I genuinely don’t know, but I am pretty sure that other people notice it too. Rather oddly, most of the east-facing part of the first floor of our house was decorated long before our site supervisor allowed anyone even to open the door of my room, let alone get to work on it. My room is the one always left out of the walk-round at site visits. I am not sure whether what I have created is viewed as an inner sanctum of such holiness as to repel all human ingress, or merely a space about which I am unreasonably territorial and fussy. Either way, though, I am in no hurry to change it.
As for decoration, I like my room to be quite simple, old-fashioned and a little bit austere. The walls are covered with old William Morris paper. The floors are oak, wide uneven boards that are possibly quite old. There’s a bookcase full of gardening books, but that is mostly for reasons of space — it’s too large to go anywhere else. I don’t really read in my bedroom. There is a dresser for storing clothes, a big old blanket chest for storing linens, and quite a few occasional chairs which have found their way in over the years and never found their way out again.
The lighting consists of two pendant lights, one of them a double rise-and-fall with two unmatched glass shades. This isn’t intended to be ‘fun’ or ‘quirky’ by the way — it is simply a mistake. How the decorating magazines would pity me!
What pictures are present are meant to be familiar and reassuring, rather than eye-catching. There’s a pretty tiled fire-surround, above which an Arts & Crafts mantle carries some extremely cheap, chipped, eighteenth century Meissen teacups. The most beautiful thing in the room, by some way, is the view out the window and across the lawn, away towards the south. Early in the morning one can often see stars, then as the sun comes up, pheasants or even roe deer grazing on the wet grass. Perhaps that is why I like to get up so early in the morning.
Other people, though, have other ideas of the perfect bedroom. My son’s bedroom is mostly lost beneath a sea of Commando comics, Beano annuals, dusty Arthur Ransome books, the odd bugle or French Foreign Legion hat. It is less for sleeping than for making a colossal mess with limited consequences. My husband’s room appears to be a place for reading in bed, epic Sunday morning lie-ins and for making his conference calls when the kitchen is full of builders.

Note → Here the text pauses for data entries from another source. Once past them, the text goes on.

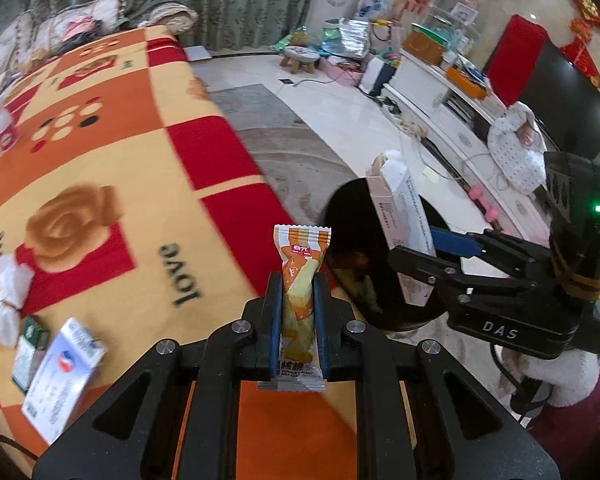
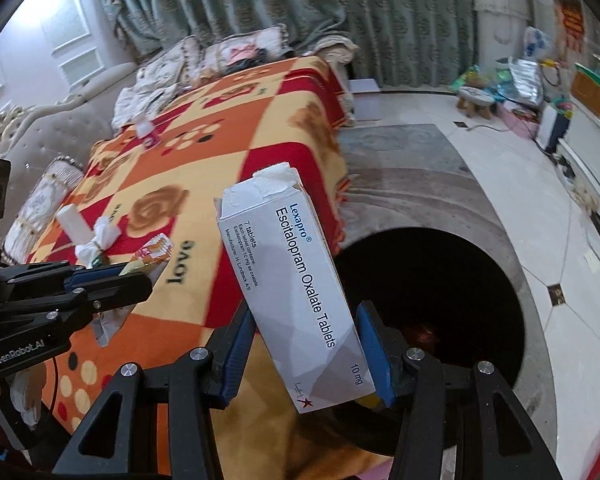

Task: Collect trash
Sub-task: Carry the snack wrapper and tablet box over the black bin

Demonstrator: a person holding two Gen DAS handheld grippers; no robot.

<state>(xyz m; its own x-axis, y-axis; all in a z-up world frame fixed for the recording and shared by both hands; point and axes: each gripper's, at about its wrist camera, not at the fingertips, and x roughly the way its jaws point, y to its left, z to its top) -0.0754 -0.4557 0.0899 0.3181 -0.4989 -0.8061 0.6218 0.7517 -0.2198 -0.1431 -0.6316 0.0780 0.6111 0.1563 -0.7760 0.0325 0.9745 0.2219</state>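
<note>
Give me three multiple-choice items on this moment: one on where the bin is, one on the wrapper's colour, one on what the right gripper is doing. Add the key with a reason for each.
1. Where does the black bin stand?
A. on the blanket
B. on the floor beside the blanket-covered table
C. on the TV cabinet

2. What colour is the snack wrapper in the left gripper?
A. orange and white
B. blue and silver
C. all black

3. What is the state of the right gripper?
A. open and empty
B. shut on a tissue
C. shut on the white tablet box

Key: 1 B, the bin's dark opening sits on the floor at the edge of the blanket. 2 A, orange and white stripes show at its top. 3 C, both blue pads press the box's sides.
</note>
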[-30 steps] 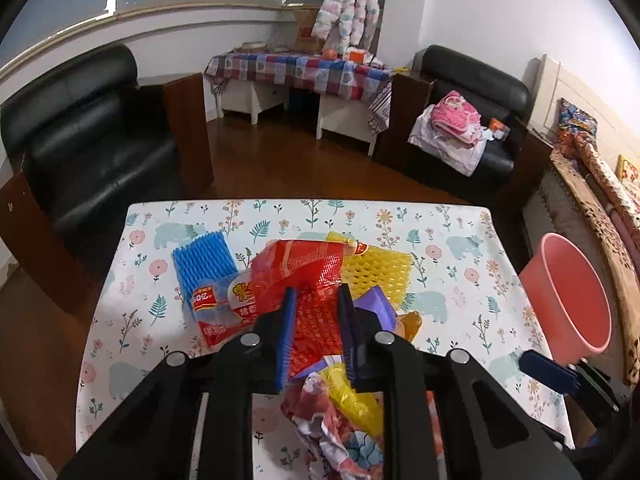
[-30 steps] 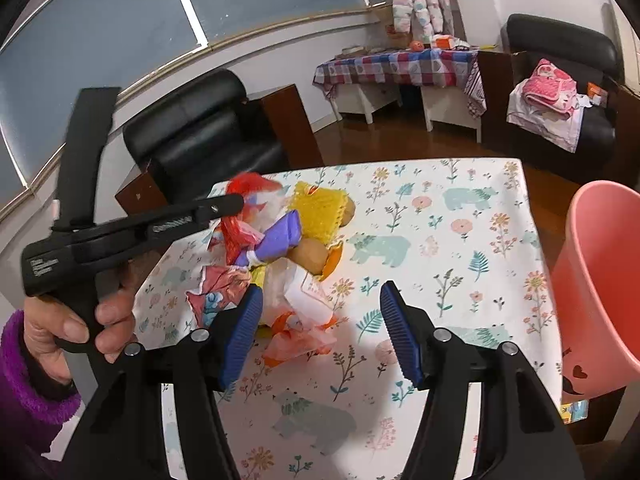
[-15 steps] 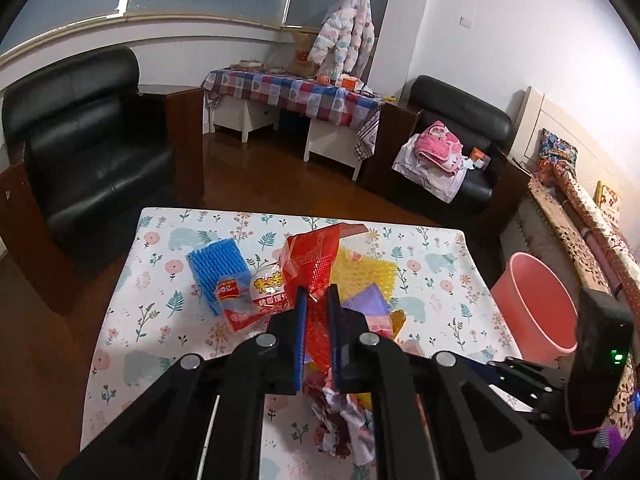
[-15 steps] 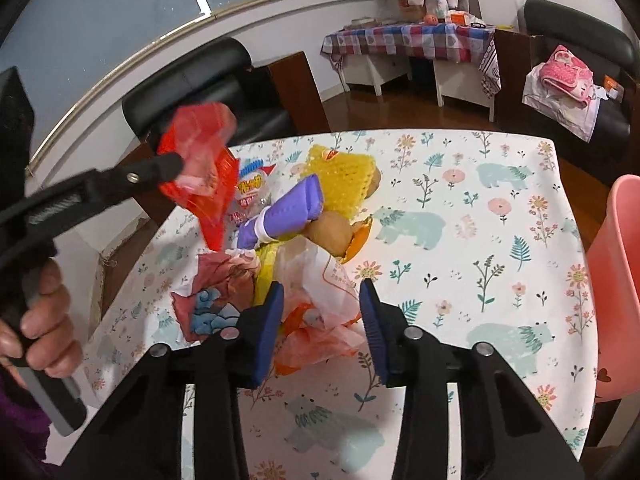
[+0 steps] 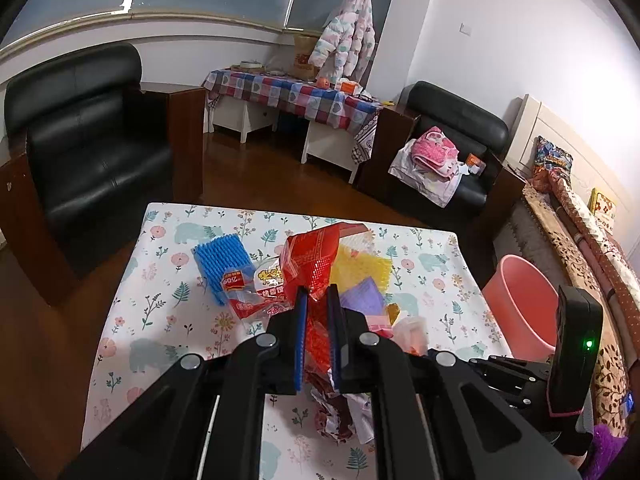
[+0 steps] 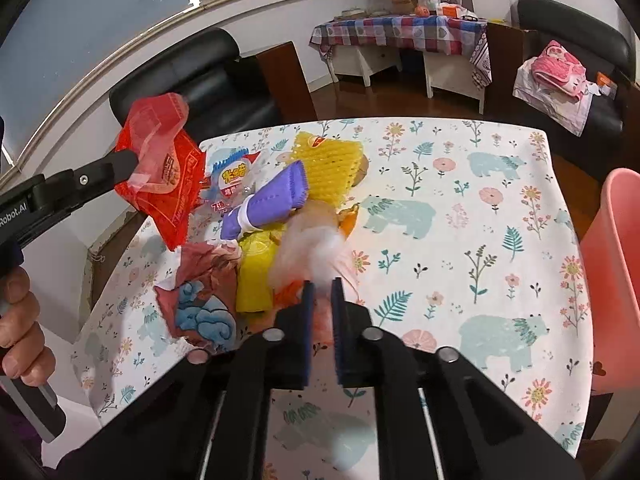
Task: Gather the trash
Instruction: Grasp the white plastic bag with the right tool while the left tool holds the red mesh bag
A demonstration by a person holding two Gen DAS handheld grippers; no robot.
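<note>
A pile of trash lies on the floral tablecloth (image 6: 460, 200): a yellow foam net (image 6: 328, 168), a purple foam sleeve (image 6: 268, 204), a blue foam net (image 5: 220, 260), a clear snack bag (image 5: 256, 288) and crumpled wrappers (image 6: 208, 296). My left gripper (image 5: 318, 300) is shut on a red plastic wrapper (image 5: 312, 256) and holds it lifted above the pile; it also shows in the right wrist view (image 6: 160, 168). My right gripper (image 6: 322, 292) is shut on a white-and-orange plastic bag (image 6: 316, 248) at the pile's near edge.
A pink bin (image 5: 524, 308) stands on the floor by the table's right side; it also shows in the right wrist view (image 6: 616, 264). Black armchairs (image 5: 88, 140) stand beyond the table. A bed (image 5: 580, 232) runs along the right.
My left gripper has lifted the red wrapper up off the pile. My right gripper has moved onto the white-and-orange bag and closed on it.
</note>
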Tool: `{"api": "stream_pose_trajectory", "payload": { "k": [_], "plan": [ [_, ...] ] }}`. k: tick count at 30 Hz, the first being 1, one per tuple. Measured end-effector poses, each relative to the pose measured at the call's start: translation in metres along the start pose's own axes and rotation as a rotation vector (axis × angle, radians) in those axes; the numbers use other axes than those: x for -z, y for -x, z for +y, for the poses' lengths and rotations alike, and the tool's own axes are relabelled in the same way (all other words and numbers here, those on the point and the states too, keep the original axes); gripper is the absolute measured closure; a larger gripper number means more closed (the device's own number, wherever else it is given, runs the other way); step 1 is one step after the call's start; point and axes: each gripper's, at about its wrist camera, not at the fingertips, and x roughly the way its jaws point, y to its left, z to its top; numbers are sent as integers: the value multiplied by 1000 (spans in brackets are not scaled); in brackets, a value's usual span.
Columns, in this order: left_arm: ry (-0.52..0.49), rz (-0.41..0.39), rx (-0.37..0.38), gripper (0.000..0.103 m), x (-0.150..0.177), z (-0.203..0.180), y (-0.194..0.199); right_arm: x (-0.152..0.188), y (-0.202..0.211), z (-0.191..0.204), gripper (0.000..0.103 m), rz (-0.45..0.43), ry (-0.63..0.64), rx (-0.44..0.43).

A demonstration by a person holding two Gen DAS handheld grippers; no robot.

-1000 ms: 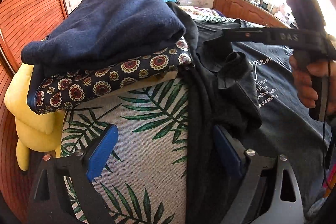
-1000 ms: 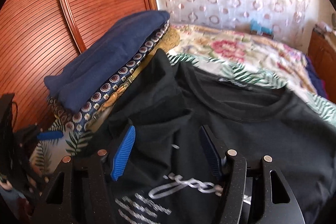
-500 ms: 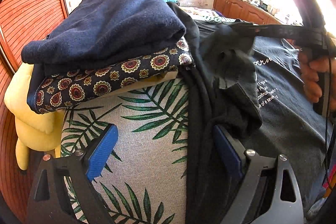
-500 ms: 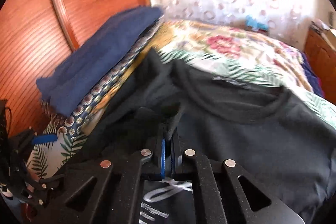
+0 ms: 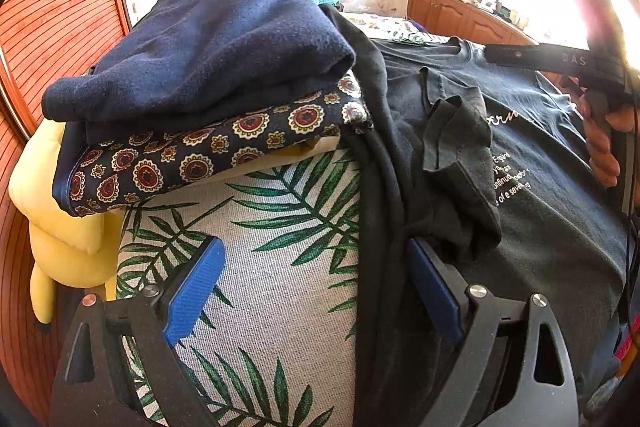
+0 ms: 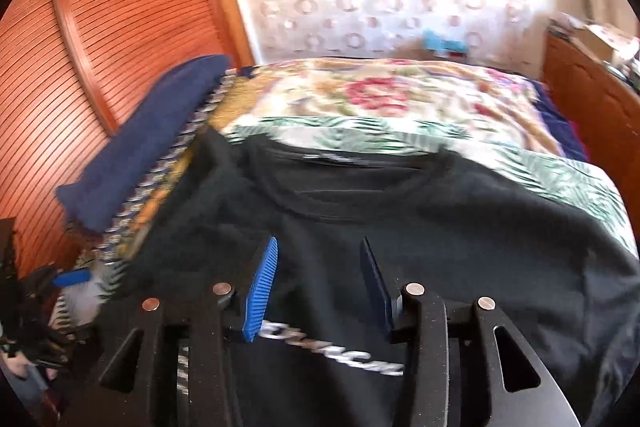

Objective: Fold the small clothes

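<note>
The black T-shirt [image 6: 400, 211] lies spread on the palm-leaf bedspread [image 5: 272, 267], its sleeve [image 5: 456, 143] folded in over the chest at 1 o'clock from the left gripper [image 5: 312, 291]. The left gripper stands wide open, its right pad against the shirt's edge. The right gripper [image 6: 316, 283] hangs released above the shirt's printed chest, gripping nothing, with 2 folded garments [image 5: 208, 75] stacked at its 10 o'clock.

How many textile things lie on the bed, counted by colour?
Black: 1, the T-shirt
Navy: 1, the folded fleece
Navy with medallion print: 1, the folded cloth
Yellow: 1, the cushion
Total: 4
</note>
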Motion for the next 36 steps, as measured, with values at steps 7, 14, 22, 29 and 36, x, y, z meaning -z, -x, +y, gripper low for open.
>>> {"api": "stream_pose_trajectory", "payload": {
  "k": [7, 14, 22, 29, 36],
  "plan": [
    [-2, -1, -16, 11, 0, 0, 2, -22, -73, 33, 58, 118, 96, -46],
    [55, -114, 33, 20, -1, -7, 46, -24, -83, 24, 97, 124, 111, -33],
    [-9, -145, 116, 46, -23, -52, 47, -4, -14, 1, 98, -30, 102, -50],
    [-29, -56, 123, 69, -27, -65, 8, 25, 1, -9, 98, -6, 105, -27],
    [-100, -92, 138, 96, -26, -82, 13, 16, 17, -11, 98, 11, 108, -39]
  ]
}}
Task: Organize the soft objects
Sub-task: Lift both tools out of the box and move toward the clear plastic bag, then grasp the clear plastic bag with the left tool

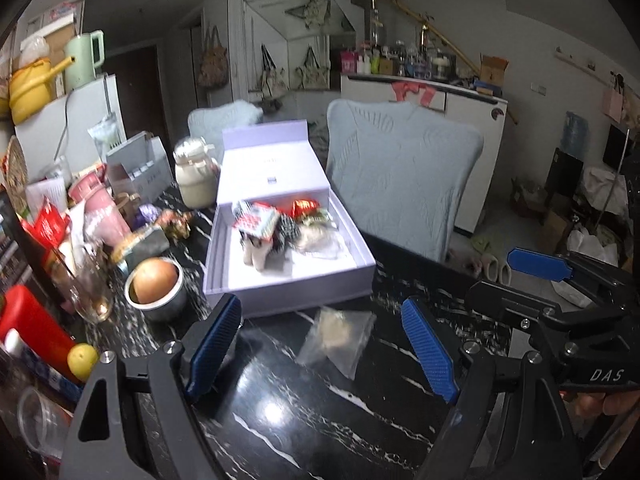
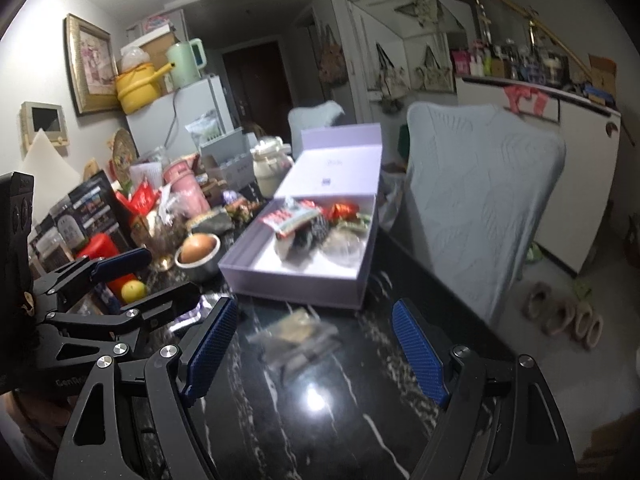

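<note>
- Lying flat on the black marble table [image 1: 280, 420], a small clear packet [image 1: 338, 342] with something tan inside sits just in front of the open lilac box [image 1: 288, 292], not touching it.
- The left gripper [image 1: 320, 346] hangs above the table with its blue pads wide apart; the packet shows between them in the left wrist view, and neither pad touches it.
- The right gripper [image 2: 314, 350] is likewise spread wide and empty, with the blurred packet [image 2: 296, 338] seen between its pads and clear of both.
- Each gripper shows in the other's view: the right one at the right edge of the left view, the left one at the left edge of the right view, both with pads apart.
- Inside the box lie a black-and-white checked soft toy [image 1: 264, 240] with a red-and-white tag, red foil wrappers [image 1: 306, 206], and a pale bagged item [image 1: 316, 240].
- The box lid [image 1: 272, 164] stands folded back behind it.
- Left of the box, a metal bowl [image 1: 164, 304] holds an onion [image 1: 155, 280], near a yellow lemon [image 1: 82, 360] and a cream jar [image 1: 196, 176].
- A chair with a pale blue cover [image 1: 400, 176] stands beyond the table.
</note>
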A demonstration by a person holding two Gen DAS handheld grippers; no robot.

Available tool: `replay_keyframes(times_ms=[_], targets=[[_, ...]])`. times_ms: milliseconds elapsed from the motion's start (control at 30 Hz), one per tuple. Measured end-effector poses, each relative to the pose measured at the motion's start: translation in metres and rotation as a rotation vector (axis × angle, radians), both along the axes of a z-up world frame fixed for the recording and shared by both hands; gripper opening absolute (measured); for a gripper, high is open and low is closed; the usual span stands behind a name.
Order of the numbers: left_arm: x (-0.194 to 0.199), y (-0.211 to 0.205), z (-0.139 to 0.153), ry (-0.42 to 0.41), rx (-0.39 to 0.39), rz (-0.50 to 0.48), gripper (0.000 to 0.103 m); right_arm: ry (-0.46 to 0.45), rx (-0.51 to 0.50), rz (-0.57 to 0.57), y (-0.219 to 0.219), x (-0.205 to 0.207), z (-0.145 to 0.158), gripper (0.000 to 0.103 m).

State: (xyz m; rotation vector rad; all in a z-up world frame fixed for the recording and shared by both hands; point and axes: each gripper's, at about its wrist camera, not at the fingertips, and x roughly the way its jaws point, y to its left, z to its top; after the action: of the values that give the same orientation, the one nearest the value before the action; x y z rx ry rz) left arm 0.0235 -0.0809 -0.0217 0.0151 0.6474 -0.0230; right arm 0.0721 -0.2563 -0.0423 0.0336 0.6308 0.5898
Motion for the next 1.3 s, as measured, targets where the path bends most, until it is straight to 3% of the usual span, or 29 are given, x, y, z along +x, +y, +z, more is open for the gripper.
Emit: replay_keyframes(times_ms=[667, 1233, 1300], targets=[[0.047, 0.0, -0.091, 0.233, -0.064, -0.026, 0.083, 0.174, -0.019, 0.029, -0.003, 0.027, -0.081, 0.08], [0.112, -0.005, -0.145, 0.386, -0.056, -0.092, 0.083, 0.258, -0.035, 0.054, -0.001, 0.067, -0.108, 0.081], [0.114, -0.006, -0.147, 0.376, -0.029, -0.091, 0.083, 0.268, -0.035, 0.054, -0.001, 0.07, -0.11, 0.081]])
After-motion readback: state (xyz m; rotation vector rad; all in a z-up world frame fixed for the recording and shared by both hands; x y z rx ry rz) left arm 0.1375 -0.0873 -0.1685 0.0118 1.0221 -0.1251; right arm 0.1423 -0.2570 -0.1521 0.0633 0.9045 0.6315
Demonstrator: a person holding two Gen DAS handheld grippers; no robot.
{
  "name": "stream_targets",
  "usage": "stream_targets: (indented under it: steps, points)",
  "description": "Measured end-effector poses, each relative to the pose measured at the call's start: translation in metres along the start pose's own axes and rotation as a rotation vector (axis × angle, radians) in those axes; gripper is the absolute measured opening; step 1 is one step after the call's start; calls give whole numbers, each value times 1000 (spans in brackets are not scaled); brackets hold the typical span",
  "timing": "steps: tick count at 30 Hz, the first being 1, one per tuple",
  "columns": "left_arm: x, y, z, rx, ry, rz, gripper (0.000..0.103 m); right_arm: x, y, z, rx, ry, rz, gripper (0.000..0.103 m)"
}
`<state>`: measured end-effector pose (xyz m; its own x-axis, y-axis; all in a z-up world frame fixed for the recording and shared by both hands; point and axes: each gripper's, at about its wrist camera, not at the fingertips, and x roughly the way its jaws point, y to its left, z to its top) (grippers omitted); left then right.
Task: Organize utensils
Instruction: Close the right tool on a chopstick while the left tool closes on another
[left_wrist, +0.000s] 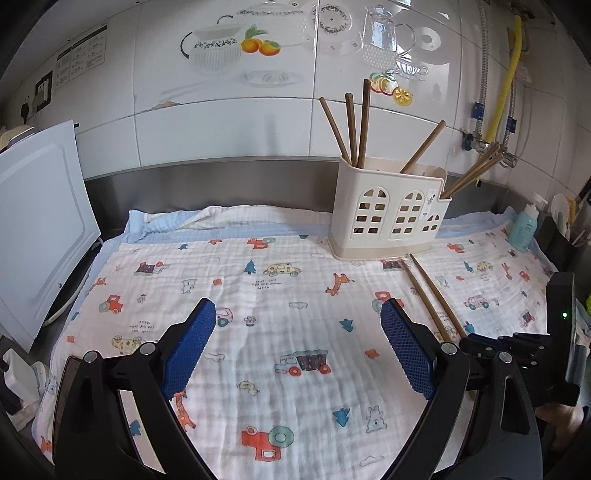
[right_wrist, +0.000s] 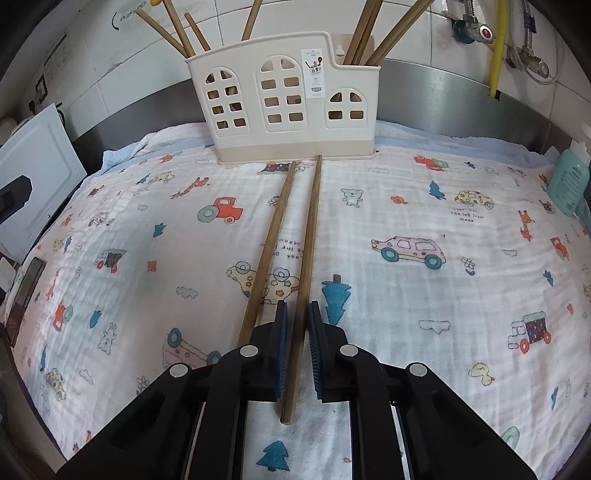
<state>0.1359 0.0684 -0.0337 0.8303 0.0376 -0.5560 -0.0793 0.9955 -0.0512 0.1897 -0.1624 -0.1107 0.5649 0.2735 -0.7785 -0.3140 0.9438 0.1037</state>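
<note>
A cream utensil holder (left_wrist: 388, 210) with window cut-outs stands at the back of the cloth and holds several brown chopsticks; it also shows in the right wrist view (right_wrist: 284, 99). Two loose chopsticks (left_wrist: 430, 295) lie side by side in front of it. In the right wrist view my right gripper (right_wrist: 298, 314) is nearly closed around the right chopstick (right_wrist: 308, 251), with small gaps on both sides. The left chopstick (right_wrist: 267, 251) lies just outside its left finger. My left gripper (left_wrist: 299, 314) is wide open and empty over the cloth, left of the chopsticks.
A printed cloth (left_wrist: 277, 295) covers the counter. A white board (left_wrist: 40, 229) leans at the left. A teal bottle (left_wrist: 522, 225) stands at the right edge. Pipes and a yellow hose (left_wrist: 508, 74) run down the tiled wall. A phone (right_wrist: 26, 295) lies at the left edge.
</note>
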Motion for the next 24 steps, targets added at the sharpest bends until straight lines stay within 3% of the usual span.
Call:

And for our friends with the super-king beds, one feels certain that the oversized furniture, thick pile carpet and pale neutral colour-scheme fulfil some longstanding fantasy in a way that comforts and satisfies them. This is as it should be. Let a thousand flowers bloom. As long as a bedroom offers a place to sleep, is located reasonably close to a working loo, can be made to reach a comfortable temperature and is clean enough not to present health hazards, the only other thing it has to do is to please its inhabitant(s) — and to tell its own indiscreet tales to any outside observers who may happen to pass that way.